▶ Aim of the exercise
Could you give the data below again, exactly and completely?

"""

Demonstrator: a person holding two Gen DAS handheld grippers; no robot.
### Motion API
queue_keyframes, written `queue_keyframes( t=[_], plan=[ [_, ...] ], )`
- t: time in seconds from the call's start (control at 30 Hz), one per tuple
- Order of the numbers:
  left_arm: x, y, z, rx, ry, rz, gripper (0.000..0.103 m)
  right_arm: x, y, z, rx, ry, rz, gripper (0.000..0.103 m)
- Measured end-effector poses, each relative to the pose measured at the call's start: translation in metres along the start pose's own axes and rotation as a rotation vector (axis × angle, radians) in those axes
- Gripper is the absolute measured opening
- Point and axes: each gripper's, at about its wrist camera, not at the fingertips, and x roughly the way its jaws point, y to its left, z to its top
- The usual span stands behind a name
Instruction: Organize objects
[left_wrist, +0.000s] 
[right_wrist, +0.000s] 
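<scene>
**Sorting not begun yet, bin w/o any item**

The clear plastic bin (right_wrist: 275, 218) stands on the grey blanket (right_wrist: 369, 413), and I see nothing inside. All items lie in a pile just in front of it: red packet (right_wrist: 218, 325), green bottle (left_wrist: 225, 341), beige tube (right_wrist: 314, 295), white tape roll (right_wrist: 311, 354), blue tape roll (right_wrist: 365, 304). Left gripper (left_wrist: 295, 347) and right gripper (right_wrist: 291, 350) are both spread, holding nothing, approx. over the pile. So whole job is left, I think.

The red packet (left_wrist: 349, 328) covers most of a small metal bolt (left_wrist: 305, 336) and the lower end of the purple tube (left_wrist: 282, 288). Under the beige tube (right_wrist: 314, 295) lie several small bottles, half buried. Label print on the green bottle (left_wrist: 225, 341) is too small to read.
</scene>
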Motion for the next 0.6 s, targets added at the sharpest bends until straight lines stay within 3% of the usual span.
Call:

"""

▶ Finished exercise
Demonstrator: a person holding two Gen DAS handheld grippers; no robot.
### Motion API
queue_keyframes, written `queue_keyframes( t=[_], plan=[ [_, ...] ], )`
- t: time in seconds from the call's start (control at 30 Hz), one per tuple
- Order of the numbers:
  left_arm: x, y, z, rx, ry, rz, gripper (0.000..0.103 m)
  right_arm: x, y, z, rx, ry, rz, gripper (0.000..0.103 m)
- Measured end-effector poses, each relative to the pose measured at the call's start: translation in metres along the start pose's own axes and rotation as a rotation vector (axis × angle, radians) in those axes
- Gripper is the absolute measured opening
- Point and axes: each gripper's, at about its wrist camera, not at the fingertips, and x roughly the way its jaws point, y to its left, z to its top
- The usual span stands behind a name
Instruction: Organize objects
[left_wrist, +0.000s] 
[right_wrist, +0.000s] 
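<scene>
**Sorting not begun yet, bin w/o any item**

The clear plastic bin (right_wrist: 275, 218) stands on the grey blanket (right_wrist: 369, 413), and I see nothing inside. All items lie in a pile just in front of it: red packet (right_wrist: 218, 325), green bottle (left_wrist: 225, 341), beige tube (right_wrist: 314, 295), white tape roll (right_wrist: 311, 354), blue tape roll (right_wrist: 365, 304). Left gripper (left_wrist: 295, 347) and right gripper (right_wrist: 291, 350) are both spread, holding nothing, approx. over the pile. So whole job is left, I think.

The red packet (left_wrist: 349, 328) covers most of a small metal bolt (left_wrist: 305, 336) and the lower end of the purple tube (left_wrist: 282, 288). Under the beige tube (right_wrist: 314, 295) lie several small bottles, half buried. Label print on the green bottle (left_wrist: 225, 341) is too small to read.
</scene>
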Motion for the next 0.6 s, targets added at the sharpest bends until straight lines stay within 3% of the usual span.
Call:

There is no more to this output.